Please provide the following information when requesting support.

• Hardware (T4/V100/Xavier/Nano/etc) A100
• Network Type (Detectnet_v2/Faster_rcnn/Yolo_v4/LPRnet/Mask_rcnn/Classification/etc) UNET
• TLT Version (Please run “tlt info --verbose” and share “docker_tag” here)
format_version: 1.0
tlt_version: 3.0
• Training spec file(If have, please share here)
• How to reproduce the issue ? (This is for errors. Please share the command line and the detailed log here.)

Hi, I have an old TLT UNET model trained using above-mentioned version of TLT. When I try to redo the training today, every tlt command (tlt unet train / tlt unet evaluate) is giving me below output. The container exit immediately without any error message.

For multi-GPU, change --gpus based on your machine.
2022-09-26 19:30:56,152 [WARNING] tlt.components.docker_handler.docker_handler: 
Docker will run the commands as root. If you would like to retain your
local host permissions, please add the "user":"UID:GID" in the
DockerOptions portion of the ~/.tlt_mounts.json file.

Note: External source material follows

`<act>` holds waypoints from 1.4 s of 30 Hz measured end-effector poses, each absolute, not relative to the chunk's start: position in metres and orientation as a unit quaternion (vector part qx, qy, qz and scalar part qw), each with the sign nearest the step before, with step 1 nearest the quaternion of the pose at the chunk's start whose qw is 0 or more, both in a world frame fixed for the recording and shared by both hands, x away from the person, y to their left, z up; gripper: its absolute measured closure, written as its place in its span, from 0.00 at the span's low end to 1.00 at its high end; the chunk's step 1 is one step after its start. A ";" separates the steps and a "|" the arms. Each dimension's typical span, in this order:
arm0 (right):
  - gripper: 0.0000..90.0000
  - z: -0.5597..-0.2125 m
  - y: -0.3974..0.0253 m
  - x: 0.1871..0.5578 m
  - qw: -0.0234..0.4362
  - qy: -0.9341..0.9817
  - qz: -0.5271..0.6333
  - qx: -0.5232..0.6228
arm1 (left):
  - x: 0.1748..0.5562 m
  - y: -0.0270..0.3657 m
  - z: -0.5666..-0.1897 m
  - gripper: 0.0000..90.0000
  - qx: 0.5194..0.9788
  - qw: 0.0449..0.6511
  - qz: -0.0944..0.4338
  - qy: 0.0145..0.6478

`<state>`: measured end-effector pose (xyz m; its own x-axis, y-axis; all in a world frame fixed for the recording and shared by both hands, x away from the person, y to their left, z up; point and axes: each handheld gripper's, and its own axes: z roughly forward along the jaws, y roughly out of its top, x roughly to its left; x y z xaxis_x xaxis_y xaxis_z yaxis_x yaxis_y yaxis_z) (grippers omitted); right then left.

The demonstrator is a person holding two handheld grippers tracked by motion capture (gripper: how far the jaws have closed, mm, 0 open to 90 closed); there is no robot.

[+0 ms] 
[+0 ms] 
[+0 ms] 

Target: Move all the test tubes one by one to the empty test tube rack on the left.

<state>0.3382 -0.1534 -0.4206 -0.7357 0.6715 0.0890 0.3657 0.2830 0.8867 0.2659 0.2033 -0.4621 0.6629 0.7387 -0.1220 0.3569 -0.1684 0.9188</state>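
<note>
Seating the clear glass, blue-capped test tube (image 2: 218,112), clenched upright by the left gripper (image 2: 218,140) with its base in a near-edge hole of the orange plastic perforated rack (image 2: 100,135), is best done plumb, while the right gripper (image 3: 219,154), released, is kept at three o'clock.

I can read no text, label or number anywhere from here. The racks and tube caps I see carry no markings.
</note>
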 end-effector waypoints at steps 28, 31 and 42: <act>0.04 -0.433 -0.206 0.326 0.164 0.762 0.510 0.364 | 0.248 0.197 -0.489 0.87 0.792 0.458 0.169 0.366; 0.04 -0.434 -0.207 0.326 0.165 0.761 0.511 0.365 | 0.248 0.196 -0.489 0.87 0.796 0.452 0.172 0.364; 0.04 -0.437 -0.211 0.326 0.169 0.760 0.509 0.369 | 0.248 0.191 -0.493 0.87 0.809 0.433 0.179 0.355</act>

You can obtain your
users UID and GID by using the "id -u" and "id -g" commands on the
2022-09-26 19:30:58,492 [INFO] tlt.components.docker_handler.docker_handler: Stopping container.

Do you have any ideas on what might causing this issue?

There is no update from you for a period, assuming this is not an issue anymore.
Hence we are closing this topic. If need further support, please open a new one.

Please reinstall nvidia-tao.

$ pip3 install nvidia-tao==0.1.24

This topic was automatically closed 14 days after the last reply. New replies are no longer allowed.